Let me put you on to your next favorite film.
On Friday March 21, I saw an advanced screening of Dear White People at the Lincoln Center in New York. The film portrays the black student population at a fictional ivy-league school called Winchester University. The protagonist Samantha Price is a fire-starting film student. And her radio show Dear White People has caused quite the stir on campus.
The film is dressed in satire about “being a black face in a white space.” Before the movie was played, director Justin Simien gave this disclaimer to white people in the audience: “On behalf of all the black people in the world, you most definitely have permission to laugh.”
Although this is a fictional account, the art showcased closely mirrors the present-day racism on college campuses in the U.S. as well as abroad.
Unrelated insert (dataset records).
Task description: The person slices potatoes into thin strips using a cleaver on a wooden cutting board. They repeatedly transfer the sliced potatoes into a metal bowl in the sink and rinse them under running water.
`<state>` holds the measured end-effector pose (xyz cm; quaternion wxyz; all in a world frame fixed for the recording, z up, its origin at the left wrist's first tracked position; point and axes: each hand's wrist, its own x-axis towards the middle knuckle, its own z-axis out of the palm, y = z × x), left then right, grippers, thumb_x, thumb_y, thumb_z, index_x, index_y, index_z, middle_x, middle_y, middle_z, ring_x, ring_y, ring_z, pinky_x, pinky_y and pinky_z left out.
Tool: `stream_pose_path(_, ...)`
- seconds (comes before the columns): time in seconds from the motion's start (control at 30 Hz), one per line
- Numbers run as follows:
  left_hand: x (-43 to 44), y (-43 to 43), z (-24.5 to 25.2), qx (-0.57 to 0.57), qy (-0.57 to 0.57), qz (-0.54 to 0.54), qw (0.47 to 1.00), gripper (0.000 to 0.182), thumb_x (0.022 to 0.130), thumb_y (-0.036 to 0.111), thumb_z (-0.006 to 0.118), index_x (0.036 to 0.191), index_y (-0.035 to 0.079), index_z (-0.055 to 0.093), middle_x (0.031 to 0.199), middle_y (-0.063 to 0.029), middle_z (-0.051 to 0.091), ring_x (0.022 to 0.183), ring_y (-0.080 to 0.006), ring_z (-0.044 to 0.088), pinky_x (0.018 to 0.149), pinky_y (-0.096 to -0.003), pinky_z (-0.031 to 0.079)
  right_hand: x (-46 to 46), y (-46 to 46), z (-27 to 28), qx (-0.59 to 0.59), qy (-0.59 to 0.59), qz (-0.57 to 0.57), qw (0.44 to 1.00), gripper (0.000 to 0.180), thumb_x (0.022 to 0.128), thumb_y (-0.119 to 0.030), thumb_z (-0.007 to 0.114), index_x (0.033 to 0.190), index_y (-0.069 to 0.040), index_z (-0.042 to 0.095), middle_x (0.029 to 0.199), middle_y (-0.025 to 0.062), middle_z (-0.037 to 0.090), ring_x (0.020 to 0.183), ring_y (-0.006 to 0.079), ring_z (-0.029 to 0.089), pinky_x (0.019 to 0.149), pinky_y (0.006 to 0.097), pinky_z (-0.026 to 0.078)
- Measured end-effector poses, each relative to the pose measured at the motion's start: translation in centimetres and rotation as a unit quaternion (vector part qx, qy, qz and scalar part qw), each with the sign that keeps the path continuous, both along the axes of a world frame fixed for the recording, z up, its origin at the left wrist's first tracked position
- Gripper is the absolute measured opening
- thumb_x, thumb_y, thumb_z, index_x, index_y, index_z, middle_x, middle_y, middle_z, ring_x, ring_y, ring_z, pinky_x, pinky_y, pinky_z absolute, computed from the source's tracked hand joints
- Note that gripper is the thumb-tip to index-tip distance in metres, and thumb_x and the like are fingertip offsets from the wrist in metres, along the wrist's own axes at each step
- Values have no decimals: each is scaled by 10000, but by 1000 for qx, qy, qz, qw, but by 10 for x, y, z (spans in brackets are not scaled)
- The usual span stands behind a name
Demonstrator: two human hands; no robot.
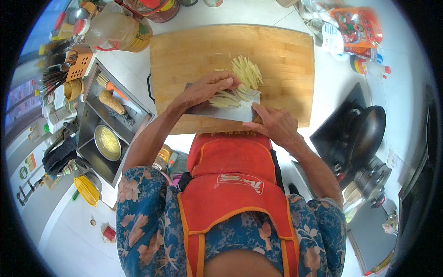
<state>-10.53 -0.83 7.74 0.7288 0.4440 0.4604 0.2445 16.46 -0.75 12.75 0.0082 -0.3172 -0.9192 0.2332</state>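
A cleaver [244, 112] lies flat just above the bamboo cutting board [187, 52], its broad blade carrying pale strips that look like cut potato [225, 99]. The handle, mostly covered, is in my right hand [278, 124], with thumb and fingers at the blade's near corner. Over the far side of the blade, my left hand [214, 86] bends its fingers down beside the strips; whether it grips any is hidden. Beyond the blade, a loose pile of pale strips [247, 71] sits on the board.
To the left, a steel sink [116, 175] holds a bowl of pale shreds [108, 142], a loofah [111, 102] and an orange-handled brush [117, 90]. A large oil jug [116, 31] stands behind it. At right are a black wok [368, 135] and a bottle [370, 66].
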Motion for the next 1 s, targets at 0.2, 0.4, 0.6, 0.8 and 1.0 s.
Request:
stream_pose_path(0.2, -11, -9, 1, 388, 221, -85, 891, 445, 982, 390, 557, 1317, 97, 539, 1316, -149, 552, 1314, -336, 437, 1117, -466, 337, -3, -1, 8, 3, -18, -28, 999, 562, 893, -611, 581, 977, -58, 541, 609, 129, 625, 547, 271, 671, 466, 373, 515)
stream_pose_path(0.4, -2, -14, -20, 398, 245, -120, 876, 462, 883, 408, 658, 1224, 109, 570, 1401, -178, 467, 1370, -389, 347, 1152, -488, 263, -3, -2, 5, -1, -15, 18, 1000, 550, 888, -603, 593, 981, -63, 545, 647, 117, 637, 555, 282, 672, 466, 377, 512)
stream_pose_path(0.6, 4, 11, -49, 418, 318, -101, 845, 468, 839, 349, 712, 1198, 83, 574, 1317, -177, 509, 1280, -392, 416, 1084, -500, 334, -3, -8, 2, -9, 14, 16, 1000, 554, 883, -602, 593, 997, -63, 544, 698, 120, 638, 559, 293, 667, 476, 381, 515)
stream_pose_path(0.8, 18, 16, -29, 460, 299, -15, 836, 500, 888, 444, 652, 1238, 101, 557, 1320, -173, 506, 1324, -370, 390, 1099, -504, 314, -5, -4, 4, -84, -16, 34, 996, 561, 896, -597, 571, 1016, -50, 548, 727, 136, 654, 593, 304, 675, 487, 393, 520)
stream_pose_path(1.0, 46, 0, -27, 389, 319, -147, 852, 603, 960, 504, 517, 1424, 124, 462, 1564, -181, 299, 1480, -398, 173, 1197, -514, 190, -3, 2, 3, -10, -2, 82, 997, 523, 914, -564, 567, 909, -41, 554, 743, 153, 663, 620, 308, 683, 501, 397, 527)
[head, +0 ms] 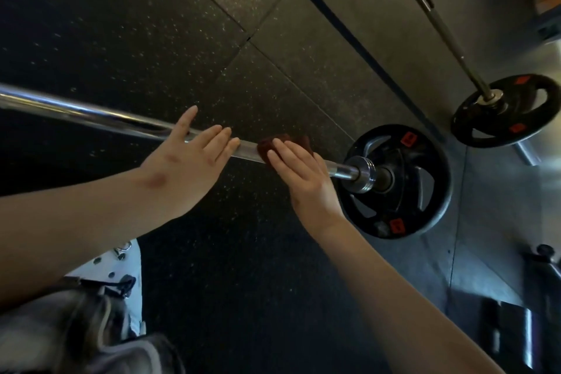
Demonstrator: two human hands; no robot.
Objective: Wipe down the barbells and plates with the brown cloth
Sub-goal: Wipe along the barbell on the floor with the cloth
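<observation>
A chrome barbell (91,114) runs from the left edge to a black plate with red labels (403,182) at mid right. The brown cloth (274,143) is draped over the bar just left of the collar. My right hand (303,173) presses on the cloth with its fingers stretched over it. My left hand (188,158) lies flat and open across the bar, a little left of the cloth, fingers apart. A second, darker barbell (440,21) with its own black plate (507,115) lies farther off at the upper right.
Black speckled rubber floor tiles (151,24) cover the ground, with seams running diagonally. Dark equipment (516,328) stands at the lower right. My clothing and a bag (100,297) fill the lower left corner.
</observation>
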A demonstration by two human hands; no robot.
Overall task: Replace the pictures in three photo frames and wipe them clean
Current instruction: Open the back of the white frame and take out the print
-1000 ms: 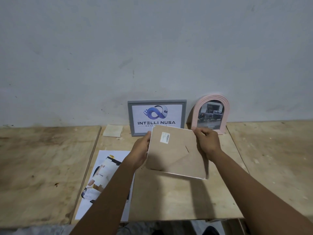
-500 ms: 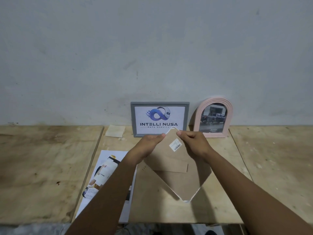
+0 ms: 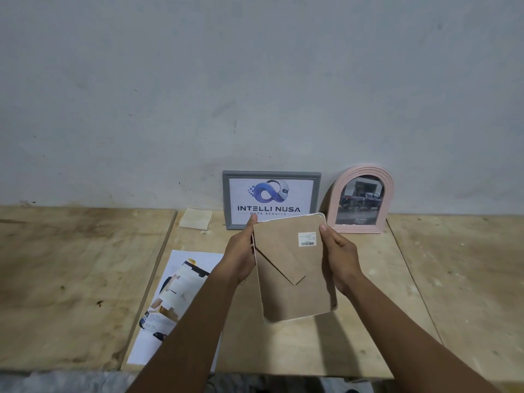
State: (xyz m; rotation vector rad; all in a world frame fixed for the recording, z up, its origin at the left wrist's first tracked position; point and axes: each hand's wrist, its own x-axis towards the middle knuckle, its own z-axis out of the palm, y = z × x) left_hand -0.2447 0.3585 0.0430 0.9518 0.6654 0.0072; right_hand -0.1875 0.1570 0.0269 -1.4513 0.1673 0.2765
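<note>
Left grip (image 3: 241, 256) grasps the left edge of the white-rimmed photo frame (image 3: 292, 296), with the thumb up near the top corner and the fingers curled behind. Right grip (image 3: 338, 256) grasps the opposite edge, its thumb just beside the barcode sticker (image 3: 307, 239) on the frame's back.

The frame is held above the counter (image 3: 312, 344) in portrait, a little tilted, with its brown backing board turned toward the camera. A pointed stand flap (image 3: 279, 265) lies flat against the board.

Behind it, against the wall (image 3: 255, 80), stands a grey frame (image 3: 270, 198) showing an "INTELLI NUSA" logo print. The held frame's top edge overlaps its lower rim from this angle.

Just right of that stands a pink arched frame (image 3: 360, 199) with a picture of a dark truck. A folded pale cloth (image 3: 196, 218) lies left of the grey frame. A printed sheet (image 3: 175, 296) lies flat at near left, partly hidden by the left forearm.
</note>
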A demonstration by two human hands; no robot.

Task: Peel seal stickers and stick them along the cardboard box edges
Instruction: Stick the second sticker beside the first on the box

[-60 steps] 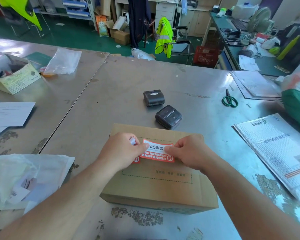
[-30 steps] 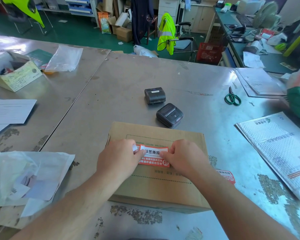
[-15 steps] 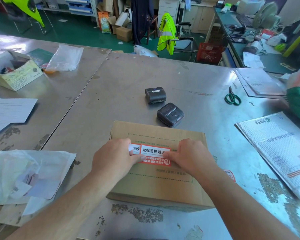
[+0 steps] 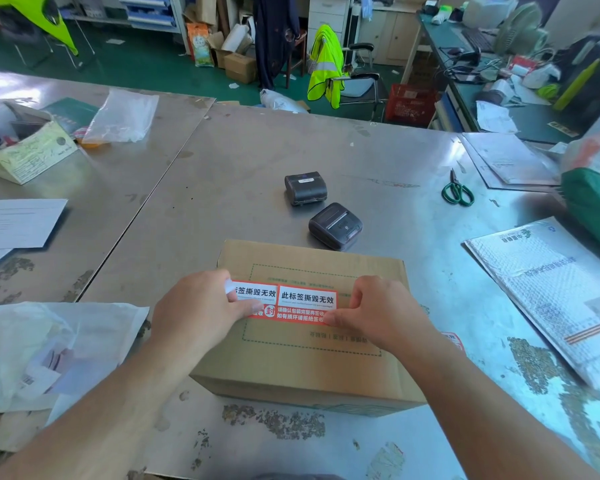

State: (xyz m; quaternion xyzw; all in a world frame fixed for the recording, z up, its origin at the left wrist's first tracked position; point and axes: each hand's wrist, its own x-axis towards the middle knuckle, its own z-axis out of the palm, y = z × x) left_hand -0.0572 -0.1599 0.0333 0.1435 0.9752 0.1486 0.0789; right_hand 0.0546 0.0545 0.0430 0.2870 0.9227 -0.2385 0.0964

Many of these news stories don’t make the national news and are forgotten about. As more and more African-American students make their way onto these campuses, the feeling of breaking away from one world, is met with the constraints in another world.
Without giving away the plot, I appreciate the variations of Blackness the characters represented. It showed the many roles that African-Americans, and fellow people of color, play as a means to survive in a system of white supremacy. It reminds us that we are not a monolith and we shouldn’t be. The layered characters leave viewers with questions about how we view Blackness when the film stopped rolling.
Samantha Price in particular is the rebel. And as shown in the film’s poster, there is Lionel Higgens, who plays the “token” — a black person who is used by a white group, organization, etc. to fill diversity quotas but is more or less disposable. The “poster child” Troy Fairbanks is the “good Black” man who has assimilated into mainstream culture as a means to get ahead. Coco Conners is the “diva” and has a thirst for materialism and fame and will get it by any means necessary.
After the screening, the director Justin Simien and several actors answered questions about the film. Simien explained that Spike Lee’s School Daze inspired the making of the film. He wanted to create a work that would stir discussion, push buttons and pull strings. He has definitely accomplished that.
I believe the film is very timely. Most recently, a group of African-American students at Harvard created a play called I Too Am Harvard. They also launched a photo campaign of the same title, showing fed up students holding up signs that speak against stereotypical thoughts that have been thrown their way. Oxford and Cambridge students in London have also done similar campaigns.
Last year Sy Stokes, a third year African-American student at UCLA, posted a spoken world performance on YouTube to speak out about the frustrations that comes with being only 4 percent of the student population.
Not to mention, a fraternity at Ole Miss hung a noose on the statue of James Meredith, the first African-American to attend the university in February. A fraternity at Arizona State University threw a “MLK Black Party,” dressed up in jerseys, flashed gang signs and drank from watermelons in February. These incidents are happening all the time, but this film takes the issue and broadcasts it on a wider scale.
The film also doesn’t hold back on the authentic views black people have about racist white people. It was snarky and any black person whether the rebel, poster child, token, diva, etc. could relate.
Like I said, I don’t want to give away the film. But check it out when it drops in theaters this fall, according to their Twitter page. It was a hit at Sundance Film Festival, where it premiered and was given the U. S. Dramatic Special Jury Award for Breakthrough Talent. It has also been picked up by Lionsgate.
Congrats to Simien for taking a chance on Dear White People, a game-changing film. Can’t wait to see how the world receives it.